#27 segfault when displaying data

Database
open
nobody
None
5
2006-03-06
2006-03-06
Luis M
No

until a few days ago i was able to go to:

/nagios/cgi-bin/perfparse.cgi?all_bin=1&group_name=**ALL**

With no issues.

I started getting segfaults yesterday and the page gets
cut at a particular host. I purge all data from the db
in reference to the last host printed, and after that
things started working again.

Now (today), i got the same segfault about some other host.

Running perfparse.cgi from the command line i get the
following:

QUERY_STRING='all_bin=1&group_name=**ALL**'
/usr/lib/nagios/cgi/perfparse.cgi

[a bunch of HTML... good stuff]

<td bgcolor="#FFFFFF"><font face="Arial, Helvetica"
size=2>&nbsp;runtime=s&nbsp;</td>

<td bgcolor="#FFFFFF"><font face="Arial, Helvetica"
size=2>&nbsp;UP&nbsp;</td></tr>

Segmentation fault

strace gave me:

write(1, " <td bgcolor=\"#FFFFFF\"><font fa"..., 104
<td bgcolor="#FFFFFF"><font face="Arial, Helvetica"
size=2><nobr>&nbsp;2006-03-02 14:00:50&nbsp;</td>

) = 104

write(1, " <td bgcolor=\"#FFFFFF\" align=ri"..., 92
<td bgcolor="#FFFFFF" align=right><font face="Arial,
Helvetica" size=2>&nbsp;0&nbsp;</td>

) = 92

write(1, " <td bgcolor=\"#FFFFFF\"><font fa"..., 88
<td bgcolor="#FFFFFF"><font face="Arial, Helvetica"
size=2>&nbsp;runtime=s&nbsp;</td>

) = 88

write(1, " <td bgcolor=\"#FFFFFF\"><font fa"..., 81
<td bgcolor="#FFFFFF"><font face="Arial, Helvetica"
size=2>&nbsp;UP&nbsp;</td>

) = 81

write(1, "</tr>\n", 6</tr>

) = 6

--- SIGSEGV (Segmentation fault) @ 0 (0) ---

+++ killed by SIGSEGV +++

And finally, gdb gave me:

$> QUERY_STRING='all_bin=1&group_name=**ALL**' gdb
/usr/lib/nagios/cgi/perfparse.cgi

<td bgcolor="#FFFFFF"><font face="Arial, Helvetica"
size=2>&nbsp;UP&nbsp;</td></tr>

Program received signal SIGSEGV, Segmentation fault.

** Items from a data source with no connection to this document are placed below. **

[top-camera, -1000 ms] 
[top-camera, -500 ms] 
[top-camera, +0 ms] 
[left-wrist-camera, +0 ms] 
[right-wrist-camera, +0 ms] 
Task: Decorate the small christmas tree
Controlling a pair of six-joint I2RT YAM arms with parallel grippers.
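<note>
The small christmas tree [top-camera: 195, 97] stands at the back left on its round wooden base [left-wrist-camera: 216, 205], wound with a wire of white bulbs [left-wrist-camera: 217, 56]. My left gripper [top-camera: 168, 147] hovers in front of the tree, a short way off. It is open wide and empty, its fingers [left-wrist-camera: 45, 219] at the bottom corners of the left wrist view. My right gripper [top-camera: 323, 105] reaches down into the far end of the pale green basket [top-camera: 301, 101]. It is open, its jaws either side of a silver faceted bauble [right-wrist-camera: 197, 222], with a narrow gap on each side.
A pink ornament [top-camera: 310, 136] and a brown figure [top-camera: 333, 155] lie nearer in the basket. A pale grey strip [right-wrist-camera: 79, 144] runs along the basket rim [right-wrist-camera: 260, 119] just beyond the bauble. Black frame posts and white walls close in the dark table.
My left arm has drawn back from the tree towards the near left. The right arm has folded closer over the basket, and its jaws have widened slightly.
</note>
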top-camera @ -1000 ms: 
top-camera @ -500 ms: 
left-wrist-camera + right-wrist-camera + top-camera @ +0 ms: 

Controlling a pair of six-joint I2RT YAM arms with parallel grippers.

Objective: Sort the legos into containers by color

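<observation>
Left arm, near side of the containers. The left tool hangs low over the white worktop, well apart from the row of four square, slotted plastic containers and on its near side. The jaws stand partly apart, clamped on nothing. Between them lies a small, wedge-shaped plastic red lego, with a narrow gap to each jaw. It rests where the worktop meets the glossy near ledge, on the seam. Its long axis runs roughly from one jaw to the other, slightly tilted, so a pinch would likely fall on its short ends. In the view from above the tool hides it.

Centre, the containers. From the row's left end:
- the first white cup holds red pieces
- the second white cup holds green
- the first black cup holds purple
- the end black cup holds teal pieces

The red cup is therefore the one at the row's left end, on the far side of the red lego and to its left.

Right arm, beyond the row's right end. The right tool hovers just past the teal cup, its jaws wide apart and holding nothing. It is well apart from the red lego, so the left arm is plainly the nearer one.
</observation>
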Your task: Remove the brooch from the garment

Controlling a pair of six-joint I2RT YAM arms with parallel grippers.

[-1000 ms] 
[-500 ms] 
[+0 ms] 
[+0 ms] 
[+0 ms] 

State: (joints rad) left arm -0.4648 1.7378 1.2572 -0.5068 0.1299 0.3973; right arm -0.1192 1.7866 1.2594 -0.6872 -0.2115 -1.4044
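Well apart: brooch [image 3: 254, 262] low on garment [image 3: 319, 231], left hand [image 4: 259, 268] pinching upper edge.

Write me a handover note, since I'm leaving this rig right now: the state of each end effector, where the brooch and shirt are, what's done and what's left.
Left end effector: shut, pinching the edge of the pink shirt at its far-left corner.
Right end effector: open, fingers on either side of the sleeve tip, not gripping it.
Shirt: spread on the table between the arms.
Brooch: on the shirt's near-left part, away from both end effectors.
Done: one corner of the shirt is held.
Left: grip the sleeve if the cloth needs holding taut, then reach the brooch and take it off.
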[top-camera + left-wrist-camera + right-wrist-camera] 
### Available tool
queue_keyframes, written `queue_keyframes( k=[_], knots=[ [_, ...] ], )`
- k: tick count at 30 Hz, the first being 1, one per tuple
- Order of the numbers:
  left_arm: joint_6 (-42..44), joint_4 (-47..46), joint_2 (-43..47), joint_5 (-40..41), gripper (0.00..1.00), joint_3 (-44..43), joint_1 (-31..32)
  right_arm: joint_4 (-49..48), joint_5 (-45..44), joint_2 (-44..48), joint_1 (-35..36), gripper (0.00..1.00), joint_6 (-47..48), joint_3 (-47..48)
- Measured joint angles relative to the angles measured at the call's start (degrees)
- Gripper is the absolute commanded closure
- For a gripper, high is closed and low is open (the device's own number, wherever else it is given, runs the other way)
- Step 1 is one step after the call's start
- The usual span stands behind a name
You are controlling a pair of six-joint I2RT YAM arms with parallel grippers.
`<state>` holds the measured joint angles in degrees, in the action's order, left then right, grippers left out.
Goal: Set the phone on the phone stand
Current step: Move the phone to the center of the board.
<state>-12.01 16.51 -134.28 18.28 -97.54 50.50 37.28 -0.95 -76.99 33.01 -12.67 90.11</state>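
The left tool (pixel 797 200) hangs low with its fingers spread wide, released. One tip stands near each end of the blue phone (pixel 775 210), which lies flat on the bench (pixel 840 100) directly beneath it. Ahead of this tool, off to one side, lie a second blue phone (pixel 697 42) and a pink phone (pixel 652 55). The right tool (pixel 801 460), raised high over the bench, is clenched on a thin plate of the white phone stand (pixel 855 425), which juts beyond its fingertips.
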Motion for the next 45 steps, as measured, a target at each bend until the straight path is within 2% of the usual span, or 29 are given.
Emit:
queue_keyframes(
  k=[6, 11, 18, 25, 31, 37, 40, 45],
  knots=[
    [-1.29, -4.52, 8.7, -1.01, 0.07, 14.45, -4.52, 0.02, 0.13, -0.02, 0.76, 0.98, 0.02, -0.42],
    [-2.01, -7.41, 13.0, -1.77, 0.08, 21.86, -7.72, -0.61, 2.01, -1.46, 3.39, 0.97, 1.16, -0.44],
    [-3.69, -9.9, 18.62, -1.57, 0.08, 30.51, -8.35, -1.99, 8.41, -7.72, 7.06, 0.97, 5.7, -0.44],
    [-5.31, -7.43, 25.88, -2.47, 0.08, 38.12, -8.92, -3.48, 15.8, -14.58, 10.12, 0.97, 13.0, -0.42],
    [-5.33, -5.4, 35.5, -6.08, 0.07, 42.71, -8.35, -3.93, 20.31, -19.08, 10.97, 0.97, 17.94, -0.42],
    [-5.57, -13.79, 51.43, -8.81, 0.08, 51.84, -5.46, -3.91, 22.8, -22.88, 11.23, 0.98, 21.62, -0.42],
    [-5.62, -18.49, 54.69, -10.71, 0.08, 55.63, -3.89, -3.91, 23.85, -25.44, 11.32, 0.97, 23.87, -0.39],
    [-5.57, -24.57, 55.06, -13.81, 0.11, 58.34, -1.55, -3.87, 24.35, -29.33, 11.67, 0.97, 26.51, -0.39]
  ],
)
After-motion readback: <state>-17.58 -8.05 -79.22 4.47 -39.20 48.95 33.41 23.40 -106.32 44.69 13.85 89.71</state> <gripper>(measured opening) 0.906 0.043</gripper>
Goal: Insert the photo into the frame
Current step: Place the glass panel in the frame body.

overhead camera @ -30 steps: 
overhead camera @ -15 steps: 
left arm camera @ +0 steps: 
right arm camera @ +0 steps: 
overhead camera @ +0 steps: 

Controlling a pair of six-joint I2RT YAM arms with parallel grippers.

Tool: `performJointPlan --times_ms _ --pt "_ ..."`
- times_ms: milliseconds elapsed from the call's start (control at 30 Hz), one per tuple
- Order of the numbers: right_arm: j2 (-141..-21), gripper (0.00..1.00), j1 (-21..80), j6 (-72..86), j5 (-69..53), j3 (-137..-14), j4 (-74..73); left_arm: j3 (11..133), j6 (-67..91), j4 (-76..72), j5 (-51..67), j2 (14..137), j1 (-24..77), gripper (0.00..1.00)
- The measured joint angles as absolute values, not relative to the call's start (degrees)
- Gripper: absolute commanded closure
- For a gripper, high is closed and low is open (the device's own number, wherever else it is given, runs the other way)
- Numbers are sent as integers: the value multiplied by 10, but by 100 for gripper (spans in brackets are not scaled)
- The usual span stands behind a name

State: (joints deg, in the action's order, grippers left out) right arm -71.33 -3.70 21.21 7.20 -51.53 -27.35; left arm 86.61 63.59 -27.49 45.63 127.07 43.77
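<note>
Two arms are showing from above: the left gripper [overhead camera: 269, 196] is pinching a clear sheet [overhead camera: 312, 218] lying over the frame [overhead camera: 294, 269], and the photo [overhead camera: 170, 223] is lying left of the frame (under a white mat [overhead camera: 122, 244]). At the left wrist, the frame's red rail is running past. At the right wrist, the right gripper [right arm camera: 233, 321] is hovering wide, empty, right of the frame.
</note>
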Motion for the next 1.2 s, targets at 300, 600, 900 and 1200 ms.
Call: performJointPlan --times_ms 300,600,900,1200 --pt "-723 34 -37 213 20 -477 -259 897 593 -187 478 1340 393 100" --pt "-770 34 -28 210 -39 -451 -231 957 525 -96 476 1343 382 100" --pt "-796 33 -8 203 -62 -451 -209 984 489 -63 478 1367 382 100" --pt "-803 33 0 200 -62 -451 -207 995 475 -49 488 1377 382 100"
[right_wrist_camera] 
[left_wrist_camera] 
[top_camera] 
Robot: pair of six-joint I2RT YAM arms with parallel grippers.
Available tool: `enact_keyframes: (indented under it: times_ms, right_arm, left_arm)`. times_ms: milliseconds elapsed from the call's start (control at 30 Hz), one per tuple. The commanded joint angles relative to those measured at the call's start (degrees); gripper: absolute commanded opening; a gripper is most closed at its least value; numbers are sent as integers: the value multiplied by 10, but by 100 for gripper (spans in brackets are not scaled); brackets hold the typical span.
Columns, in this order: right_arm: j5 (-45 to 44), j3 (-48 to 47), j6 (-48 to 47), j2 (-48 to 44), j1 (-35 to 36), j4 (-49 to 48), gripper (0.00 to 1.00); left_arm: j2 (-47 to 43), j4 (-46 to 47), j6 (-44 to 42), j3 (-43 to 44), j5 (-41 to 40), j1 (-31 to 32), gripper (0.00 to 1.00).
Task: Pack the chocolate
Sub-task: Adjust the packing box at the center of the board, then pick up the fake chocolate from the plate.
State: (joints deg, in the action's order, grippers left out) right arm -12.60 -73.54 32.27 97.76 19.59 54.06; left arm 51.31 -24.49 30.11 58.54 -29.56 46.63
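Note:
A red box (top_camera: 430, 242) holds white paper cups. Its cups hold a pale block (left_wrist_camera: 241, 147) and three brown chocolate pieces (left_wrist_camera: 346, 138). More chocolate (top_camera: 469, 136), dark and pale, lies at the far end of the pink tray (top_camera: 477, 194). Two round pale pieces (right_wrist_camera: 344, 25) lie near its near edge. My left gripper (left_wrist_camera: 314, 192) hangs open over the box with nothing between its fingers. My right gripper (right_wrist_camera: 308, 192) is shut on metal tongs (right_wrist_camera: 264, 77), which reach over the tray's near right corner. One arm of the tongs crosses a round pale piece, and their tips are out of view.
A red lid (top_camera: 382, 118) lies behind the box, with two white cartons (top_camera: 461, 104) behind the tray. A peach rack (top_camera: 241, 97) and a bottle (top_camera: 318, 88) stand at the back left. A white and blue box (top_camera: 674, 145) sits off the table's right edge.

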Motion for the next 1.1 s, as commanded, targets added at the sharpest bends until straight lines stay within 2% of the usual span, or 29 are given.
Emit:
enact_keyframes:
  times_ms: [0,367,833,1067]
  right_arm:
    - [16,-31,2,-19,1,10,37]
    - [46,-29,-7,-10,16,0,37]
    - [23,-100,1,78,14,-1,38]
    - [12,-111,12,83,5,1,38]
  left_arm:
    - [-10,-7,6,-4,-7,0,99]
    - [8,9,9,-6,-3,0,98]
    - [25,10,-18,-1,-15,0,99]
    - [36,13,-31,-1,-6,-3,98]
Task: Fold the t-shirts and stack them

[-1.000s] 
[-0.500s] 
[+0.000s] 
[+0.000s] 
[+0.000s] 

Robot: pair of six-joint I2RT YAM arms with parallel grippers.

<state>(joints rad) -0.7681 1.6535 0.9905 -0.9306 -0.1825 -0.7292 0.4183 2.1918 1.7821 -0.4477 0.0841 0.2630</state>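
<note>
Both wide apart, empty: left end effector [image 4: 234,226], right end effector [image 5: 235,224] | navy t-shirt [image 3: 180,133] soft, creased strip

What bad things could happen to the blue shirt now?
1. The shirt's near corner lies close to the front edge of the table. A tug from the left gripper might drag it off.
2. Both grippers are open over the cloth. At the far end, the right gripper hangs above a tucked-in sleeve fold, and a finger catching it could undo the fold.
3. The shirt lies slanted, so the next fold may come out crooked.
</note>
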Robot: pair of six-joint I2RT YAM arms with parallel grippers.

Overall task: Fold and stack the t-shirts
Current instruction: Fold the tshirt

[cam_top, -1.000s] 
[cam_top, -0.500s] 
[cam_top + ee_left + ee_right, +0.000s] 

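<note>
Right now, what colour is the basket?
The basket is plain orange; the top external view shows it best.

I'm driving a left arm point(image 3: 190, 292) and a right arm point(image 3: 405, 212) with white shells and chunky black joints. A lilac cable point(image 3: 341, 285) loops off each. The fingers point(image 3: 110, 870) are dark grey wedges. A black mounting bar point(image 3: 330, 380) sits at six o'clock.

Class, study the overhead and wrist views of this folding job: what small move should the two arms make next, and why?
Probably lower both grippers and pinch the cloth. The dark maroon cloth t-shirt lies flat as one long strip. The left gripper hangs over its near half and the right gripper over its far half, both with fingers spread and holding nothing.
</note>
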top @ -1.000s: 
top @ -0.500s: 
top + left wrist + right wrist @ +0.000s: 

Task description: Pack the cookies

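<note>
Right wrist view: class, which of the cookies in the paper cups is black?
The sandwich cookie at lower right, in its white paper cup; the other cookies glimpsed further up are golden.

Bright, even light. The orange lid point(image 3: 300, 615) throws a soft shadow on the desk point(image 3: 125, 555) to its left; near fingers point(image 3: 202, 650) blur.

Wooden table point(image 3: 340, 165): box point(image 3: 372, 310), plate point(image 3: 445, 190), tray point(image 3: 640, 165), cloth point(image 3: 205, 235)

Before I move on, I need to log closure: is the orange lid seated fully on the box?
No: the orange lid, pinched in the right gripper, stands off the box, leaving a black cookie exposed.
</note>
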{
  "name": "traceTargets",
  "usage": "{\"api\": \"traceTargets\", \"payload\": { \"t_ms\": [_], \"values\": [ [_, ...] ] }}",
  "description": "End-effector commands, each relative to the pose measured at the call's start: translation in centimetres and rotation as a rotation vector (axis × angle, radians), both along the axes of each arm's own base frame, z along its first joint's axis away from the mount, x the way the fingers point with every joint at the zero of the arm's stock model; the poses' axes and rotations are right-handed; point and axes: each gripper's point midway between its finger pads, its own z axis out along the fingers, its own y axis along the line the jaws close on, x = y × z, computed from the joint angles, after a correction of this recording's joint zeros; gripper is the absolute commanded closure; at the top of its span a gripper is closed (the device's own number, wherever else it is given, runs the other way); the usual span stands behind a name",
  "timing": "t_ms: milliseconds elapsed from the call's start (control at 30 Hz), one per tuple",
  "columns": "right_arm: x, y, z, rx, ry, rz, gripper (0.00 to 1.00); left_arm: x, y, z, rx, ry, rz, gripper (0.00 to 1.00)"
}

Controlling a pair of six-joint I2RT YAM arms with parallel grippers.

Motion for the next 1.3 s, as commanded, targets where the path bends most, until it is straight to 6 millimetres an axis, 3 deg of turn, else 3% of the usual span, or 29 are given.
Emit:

0x0017e045 in mysql_fetch_row () from
/usr/lib/mysql/libmysqlclient.so.14

(gdb) bt

#0 0x0017e045 in mysql_fetch_row () from
/usr/lib/mysql/libmysqlclient.so.14

#1 0x0804bab8 in displayAllBin () at cgi_bin_report.c:125

#2 0x0804a4c5 in main (argc=1, argv=0xbfd1ee14) at
perfgraph.c:179

(gdb)

I make clean and re-configure/re-compile all; then
re-install to make sure i'm not hitting a lemon
mis-match library somewhere. Same issue.

In cgi_bin_report.c I did the following changes and
that made things a bit better:

169

170 printf("%s\n","</tr>");

171 172 }

173

174 printf("%s\n","</table>");

175

176 177 }

Before that, the crash was in line 170 of that file.
I'm sure that shouldn't matter because the crash seems
to come from the mysql client library itself.

$> profile-computer

#==============================================================================#

# profile-computer 1.15 Luis Mondesi <lemsx1@gmail.com>

# http://lems.kiskeyix.org/toolbox/?f=profile-computer&d=1

#==============================================================================#

Host Name: venus.dev.americanhm.com

System Kernel: Linux venus.dev.americanhm.com
2.6.14-1.1653_FC4smp #1 SMP Tue Dec 13 21:46:01 EST
2005 i686 i686 i386 GNU/Linux

#==============================================================================#

CPU Info: Pentium III (Coppermine)

Total Processors: 2

Bogomips total: 3383

#==============================================================================#

Memory: 1034384 kB

Virtual Memory (swap): 2031608 kB

#==============================================================================#

Host bridge: Intel Corporation 440GX - 82443GX Host bridge

PCI bridge: Intel Corporation 440GX - 82443GX AGP bridge

SCSI storage controller: Adaptec AIC-7896U2/7897U2

SCSI storage controller: Adaptec AIC-7896U2/7897U2

Ethernet controller: Intel Corporation 82557/8/9
[Ethernet Pro 100] (rev 08)

ISA bridge: Intel Corporation 82371AB/EB/MB PIIX4 ISA
(rev 02)

IDE interface: Intel Corporation 82371AB/EB/MB PIIX4
IDE (rev 01)

USB Controller: Intel Corporation 82371AB/EB/MB PIIX4
USB (rev 01)

Bridge: Intel Corporation 82371AB/EB/MB PIIX4 ACPI (rev 02)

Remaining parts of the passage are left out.